Jesus too will embrace Peter, the one who will lack skepticism, embrace rash enthusiasm, whether that be in the direction of Jesus or cursing him before the cock crows.
The Humble God Without Pretense or Defensiveness
For Jesus to come and live among us he must open himself up to our ridicule, our abuse, our violence, our skepticism, our rejection. He seems perfectly comfortable with this.
While at once establishing himself as the defining witness of the invisible God.
Luke 9:26 (NET)
26 For whoever is ashamed of me and my words, the Son of Man will be ashamed of that person when he comes in his glory and in the glory of the Father and of the holy angels.

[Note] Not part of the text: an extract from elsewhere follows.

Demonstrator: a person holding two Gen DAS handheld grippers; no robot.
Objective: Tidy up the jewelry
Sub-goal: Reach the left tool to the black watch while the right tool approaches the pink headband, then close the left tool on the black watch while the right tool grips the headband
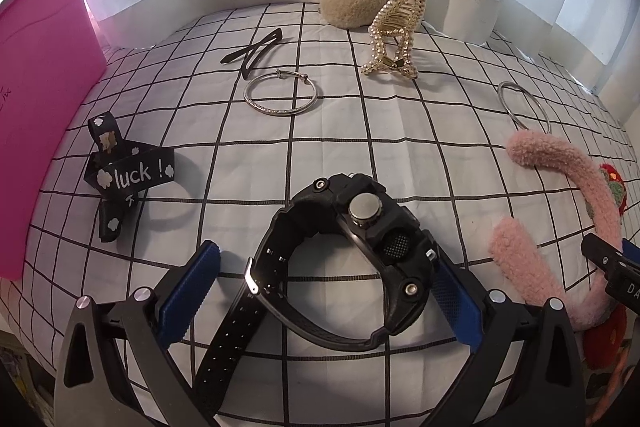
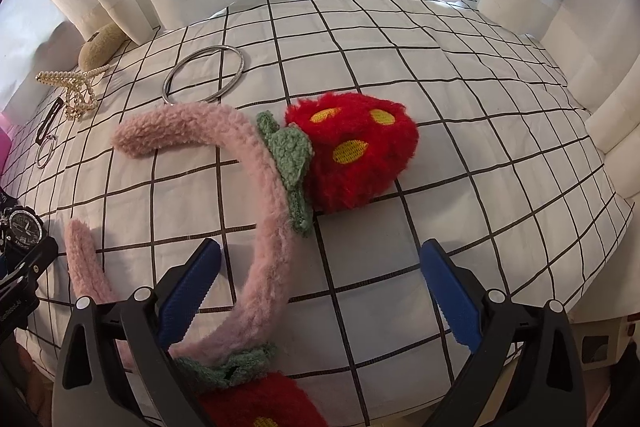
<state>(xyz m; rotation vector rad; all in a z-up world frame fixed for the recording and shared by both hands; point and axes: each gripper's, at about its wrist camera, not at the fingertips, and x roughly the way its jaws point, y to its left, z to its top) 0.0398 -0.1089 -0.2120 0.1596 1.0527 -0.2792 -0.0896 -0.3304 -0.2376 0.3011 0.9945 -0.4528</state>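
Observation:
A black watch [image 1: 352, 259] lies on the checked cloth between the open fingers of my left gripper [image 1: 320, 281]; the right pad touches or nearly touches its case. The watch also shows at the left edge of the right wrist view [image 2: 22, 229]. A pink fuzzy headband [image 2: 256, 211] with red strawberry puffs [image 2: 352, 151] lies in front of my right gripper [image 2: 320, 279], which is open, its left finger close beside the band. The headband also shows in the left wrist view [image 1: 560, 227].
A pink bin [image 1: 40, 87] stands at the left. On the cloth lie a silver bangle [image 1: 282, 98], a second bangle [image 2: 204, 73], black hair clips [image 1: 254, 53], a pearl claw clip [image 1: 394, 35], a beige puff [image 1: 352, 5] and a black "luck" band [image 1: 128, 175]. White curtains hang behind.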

He also welcomes and in fact seeks skeptics that hold back and wonder before giving their hearts.
Japanese author Shusaku Endo wrote the book “Silence“. It is novel based around the attempt to end Christianity in Japan during the 17th century. In the novel a young priest is sent to investigate the apostasy of a Jesuit brother.
Christians are being arrested, tortured and killed. Those alive are being coerced to renounce their face by stepping on the “fumie”, a crudely carved image of Christ.
In the climax of the novel Christ breaks his silence and invites the priest to trample upon him.
Yet the face was different from that on which the priest had gazed so often in Portugal, in Rome, in Goa and in Macau. It was not Christ whose face was filled with majesty and glory; neither was it a face made beautiful by endurance to pain; nor was it a face with strength of a will that has repelled temptation. The face of the man who then lay at his feet [in the fumie] was sunken and utterly exhausted…The sorrow it had gazed up at him [Rodrigues] as the eyes spoke appealingly: ‘Trample! Trample! It is to be trampled on by you that I am here.’
This Jesus offers his face for our spitting, his reputation for our smearing, his blood for our drinking, and his life for our living.